Management of blackleg in canola is important to ensure healthy crops
Published 3:12 pm Friday, April 24, 2026
Blackleg Disease has been around on the prairies for 40 or 50 years now, and it’s important for producers to know about the best management practices, like resistance field ratings.
Blackleg is born on plant stubble, on plant residue, like the stems and roots.
“It can persist for basically as long as the stubble is around, but typically, it’s two-year-old stubble is where we have most of the spores produced…” said Curtis Rempel, vice president of innovation, production and supply for the Canola Council of Canada.
The spores are released from the stubble, carried by wind and rain, affecting a new crop.
“Early infections are the ones that are the most damaging, so we have conditions early in spring that are wet. We have a lot of fog and mist, and temperatures are warming up, and that’s conducive for Blackleg.”
What really saved the crop, Rempel said, was the discovery of resistance genes to blackleg, with a number of things early on, but the biggest gene that really stopped it in its tracks came out of the University of Alberta.
A group of pathologists working across Canada identified the gene, and Gary Stringam put it into canola varieties suitable for farmers, with the industry picking it up and using it to put it into their varieties.
“Like everything else, eventually the disease, whether it’s herbicide resistant weeds or diseases, insects, eventually the pathogen starts overcoming the disease, that one resistance gene, so the fungus builds up again, and farmers start seeing yield loss,” said Rempel, adding that you then have to look for new genes.
Growers associations, industry, universities and Ag Canada, especially private industry, have been active in identifying new resistance genes and putting those resistance genes in high-yielding canola hybrids.

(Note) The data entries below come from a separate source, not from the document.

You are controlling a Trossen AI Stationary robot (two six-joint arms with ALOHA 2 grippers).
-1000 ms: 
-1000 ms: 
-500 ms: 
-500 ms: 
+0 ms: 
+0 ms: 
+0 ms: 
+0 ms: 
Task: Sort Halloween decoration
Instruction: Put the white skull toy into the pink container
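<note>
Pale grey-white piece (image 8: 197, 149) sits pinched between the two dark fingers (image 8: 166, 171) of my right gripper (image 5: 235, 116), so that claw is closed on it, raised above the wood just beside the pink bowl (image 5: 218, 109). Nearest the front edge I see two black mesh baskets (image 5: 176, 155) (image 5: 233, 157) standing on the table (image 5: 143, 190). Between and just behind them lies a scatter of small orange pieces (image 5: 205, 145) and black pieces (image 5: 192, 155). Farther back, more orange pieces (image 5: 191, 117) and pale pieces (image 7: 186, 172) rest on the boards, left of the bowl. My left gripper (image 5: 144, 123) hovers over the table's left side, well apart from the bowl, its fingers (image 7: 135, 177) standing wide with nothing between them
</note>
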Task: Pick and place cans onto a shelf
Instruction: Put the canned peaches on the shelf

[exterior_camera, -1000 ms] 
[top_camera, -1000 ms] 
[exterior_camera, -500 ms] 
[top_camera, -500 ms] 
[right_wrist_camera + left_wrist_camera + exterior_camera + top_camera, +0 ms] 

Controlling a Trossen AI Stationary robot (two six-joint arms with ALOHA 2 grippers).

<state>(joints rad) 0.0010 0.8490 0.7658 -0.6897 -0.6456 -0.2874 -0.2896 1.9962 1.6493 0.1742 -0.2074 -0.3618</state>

“There are a bunch of them that are already in varieties that farmers can grow. We have the tools in place to manage the disease. We have new resistance genes coming into all of our varieties, and then we also have something called quantitative resistance, or minor gene resistance or horizontal resistance,” he said.
There’s a number of different scientific or technical terms, but it’s where you have a number of small minor genes or smaller genes that taken together have an additive effect.
“Our seed companies are using that minor gene resistance. They’re also using that to great effect now. It’s starting to become important in disease management as well. It’s another tool that growers have.”
Canola Council of Canada is also working on other ways to manage blackleg, with some research still in play, and some that are wrapping up that identify new sources of resistance that their seed companies can use in their breeding programs.
“They’re always on the front line for identifying and working with the latest and greatest genes,” he said, adding that it can take five to seven years to get a new gene incorporated into a hybrid and into the marketplace for farmers.
When it comes to the management of blackleg, the Canadian Council of Canada also recommends fungicide products, which are available, but in order for them to be effective, farmers must apply them really early in the growing season, before the two-leaf stage.
“If you’re not getting it on from cotyledon to leaf, your wasting your money,” said Rempel.
Once a plant reaches past the six-leaf stage, and it starts bolting and flowering, any infections after that don’t have any impact on yields.
When inspecting crops, farmers and producers should look for a yellow lesion or brown dying spot, which is typically surrounded by what looks like black dots of pepper, and those are the fungal bodies that would release spores.
“What happens then is the fungus lands on the leaf surface, and if there’s enough moisture on the leaf surface and in the air, and you have you have favourable temperatures, those spores germinate, and then they will grow down the leaf.”
Rempel said they still encourage growers and even agronomists to make sure things are working for them, even if they have a resistant variety.
“We encourage growers and agronomists to pull some of the stubble. You cut right at the base of the plant, right where the root and the stem come together at the soil surface, and you cut a cross section, and you can see some very distinctive discolouration inside the stem at that point in time.”
They can then do an assessment of whether or not their management practices are working for them, one being the right resistance genes for their field, or along with getting on a fungicide application early enough.
The other effective piece is seed treatments, which a lot of growers are using for stopping the disease, but that can vary in effect year to year based on environmental conditions in the soil.
More funding and research are being looked into, identifying new sources of resistance and ways to use them.
“We’re always looking for new genetic material, new approaches, new products.
“There is something called RNA interference, which is similar technology that made our Covid vaccine possible. That technology now looks like we’re going to be able to use it potentially effectively for developing a product against the blackleg fungus, so there’s lots of new stuff coming.”
Information is highlighted on their research hub through canaolacouncil.org.